How exactly did the scheme work?
Belgian law requires both stand-alone companies, and companies that are part of a group, to pay taxes on the profits they actually record in Belgium.
But the "excess profit" scheme allows special treatment of selected companies. It enabled the Belgian tax authorities to issue tax rulings to specific multinationals. These rulings artificially lowered the companies' tax base by deducting so-called "excess profit".
The scheme assumes that the multinational makes profit that a hypothetical stand-alone company in a comparable situation would not have made. This so-called "excess profit" allegedly results from the advantage of being part of a multinational group, such as synergies and economies of scale.
Under the scheme, this "excess profit" should not be taxed in Belgium, and the company's tax liability is reduced accordingly.
In practice, it usually meant that the companies concerned did not pay taxes on more than 50% of their actual profits, and in some cases up to 90%.
This is against EU state aid rules for two reasons.
First of all, it deviates from the normal practice under Belgian company tax rules. It gives those multinationals able to obtain such a tax ruling a preferential, selective subsidy compared with their competitors liable to pay taxes in Belgium under the normal Belgian company tax rules.
Secondly, even if one assumes that being a multinational generates an "excess profit", it should be shared between its group companies in a way that reflects economic reality. This follows from what we call the "arm's length principle" on allocating profits between a group of companies at market terms. However, under the Belgian scheme, alleged "excess profit" is simply discounted unilaterally from the tax base of a single group company.
Finally, contrary to what Belgium claims, the scheme can also not be justified by the need to prevent double taxation. The discounted profits are not taxed elsewhere. The scheme does not even require companies to demonstrate any evidence or even risk of double taxation. Instead of preventing double taxation, in reality the scheme gives a 'carte blanche' to double non-taxation.
According to the information Belgium submitted, at least 35 multinationals benefitted from the scheme. We cannot name the companies at this stage because the Commission assessed and found the scheme itself illegal.
We did not have to investigate the specific tax rulings to each company that are based on the scheme. They are automatically illegal. It is now for the Belgian authorities to confirm which companies actually benefitted from the scheme and implement recovery.
So, there are some procedural differences in today's case to our decisions in October finding illegal state aid to Fiat in Luxembourg and Starbucks in the Netherlands. But we apply the same underlying principles regardless of whether illegal tax advantages are given as part of a scheme or not.

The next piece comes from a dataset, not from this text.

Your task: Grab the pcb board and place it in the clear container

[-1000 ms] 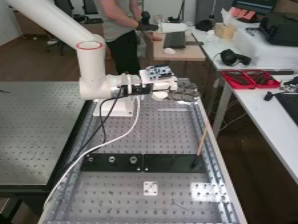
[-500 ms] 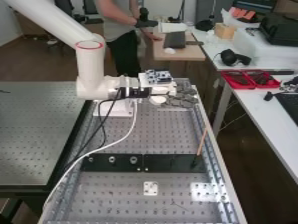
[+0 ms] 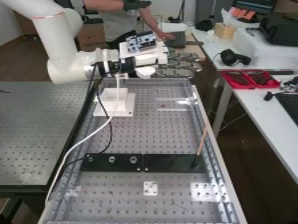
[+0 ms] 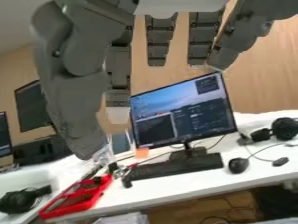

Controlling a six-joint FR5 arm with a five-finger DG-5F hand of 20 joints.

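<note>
Since the earlier frames, my white arm (image 3: pixel 63 65) has lifted and drawn back over the far end of the bench (image 3: pixel 153 132), carrying my hand (image 3: pixel 176 67) up with it. That hand is well open, its fingers (image 4: pixel 159 40) straight and spread apart from the thumb (image 4: pixel 73 100), and I have hold of nothing. Below, near the bench's far right corner, lies what I take to be the clear container (image 3: pixel 174 104), its long axis running across the bench, from left edge to right. Within its outline sits a small reddish thing (image 3: pixel 163 106), towards the left end; I judge it may be the pcb board, but I cannot be sure, nor tell its long axis or which way it points. My reading is that the placing is over and I am clearing away; next I should check that the board lies inside before I settle.
</note>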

We also continue our inquiries into tax rulings practices in all EU Member States to identify and address such distortions of competition, as well as our in-depth investigations into tax rulings in Ireland and Luxembourg. We will take our decisions if and when they are ready.
But to root out unfair tax competition in the EU, we need an effective combination of both legislative action and enforcement of state aid rules.
Therefore, the Commission is also pushing ahead with its Action Plan for fair, transparent and efficient corporate taxation.
Later this month, the Commission will present a package of proposals which aims for a coordinated and efficient implementation of international tax good governance standards in the EU. The package is based on a very simple principle: that companies should pay taxes where they make profits. For successful adoption we call on all Member States to play their part.
I hope the decision we have taken today helps to keep up the momentum to tackle tax avoidance in Europe and globally.